# Shampoo as a rinseless wash?



## Kokopelli (Sep 18, 2009)

I read a post by Einszett on another detailing forum and they were saying Einszett Perls shampoo could be used as a rinseless wash because it wasn't alkaline based and had polymers in it. I understand it can be rinsed easier than some other foamy alkaline shampoos but could any polymer based, PH neutral shampoo used as a rinseless wash?


----------



## Lowiepete (Mar 29, 2009)

Kokopelli said:


> ...could *any* polymer based, PH neutral shampoo used as a rinseless wash?

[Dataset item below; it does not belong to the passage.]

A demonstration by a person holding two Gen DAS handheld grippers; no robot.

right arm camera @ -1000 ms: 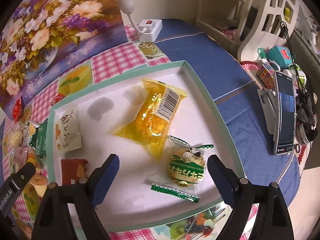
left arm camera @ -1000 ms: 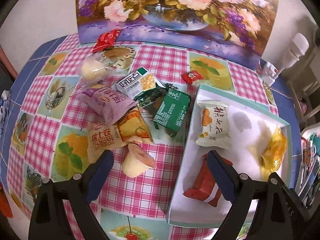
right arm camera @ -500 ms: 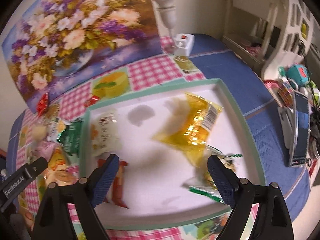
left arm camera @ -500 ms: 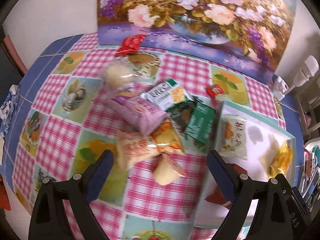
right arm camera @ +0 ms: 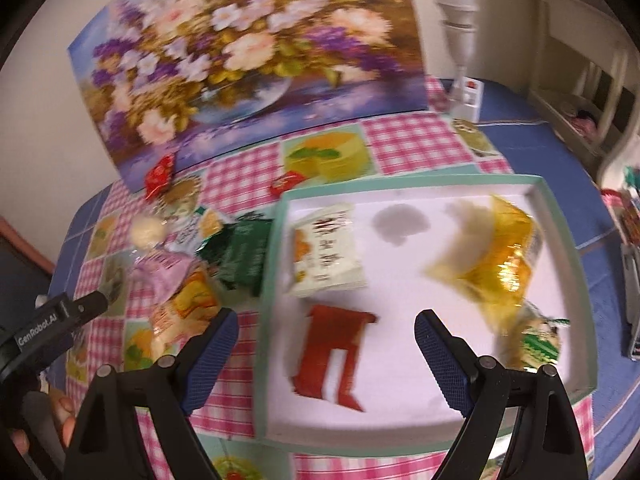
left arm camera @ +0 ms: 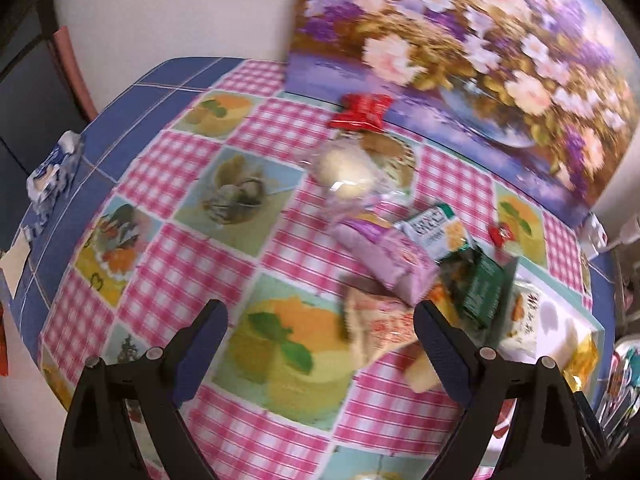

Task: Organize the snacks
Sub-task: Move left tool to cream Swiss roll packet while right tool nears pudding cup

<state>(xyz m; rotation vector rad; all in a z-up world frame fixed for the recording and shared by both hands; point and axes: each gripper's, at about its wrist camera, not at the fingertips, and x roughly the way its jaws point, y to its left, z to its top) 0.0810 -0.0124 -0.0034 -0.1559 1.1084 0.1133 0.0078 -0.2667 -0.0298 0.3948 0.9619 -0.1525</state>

I'd say that this question is impossible to answer, with heavy leanings toward
"No"! When rinseless products, like ONR, designed for the job are proven in their 
field, I'm not sure what the point of attempting to adapt other products to do
the same job would be. From my readings, many shampoos kinda warn against
the product drying on the paint. This doesn't happen with rinseless washes,
indeed, with ONR part of the joy of using it is to watch it evaporate, especially
when it's used as a bucketless washing liquid.

Regards,
Steve


----------



## mobilejay (May 17, 2011)

I actually bought Perls simply for this years ago when I heard people talking about using it as a rinse less. I used it once as a rinse less and did not like it at all. I couldn't see how people liked using it like that. I didn't use the product for months until I ran out of shampoo and needed to use it. I used it as it was intended and now it is all I use. 

So, long story short....stick with ONR for rinse less


----------



## DIESEL DAVE (Jul 26, 2007)

I used to use a drop of Perls in my ONR washes for a little more `umph` to help cut through road film quite successfully as I remember.


----------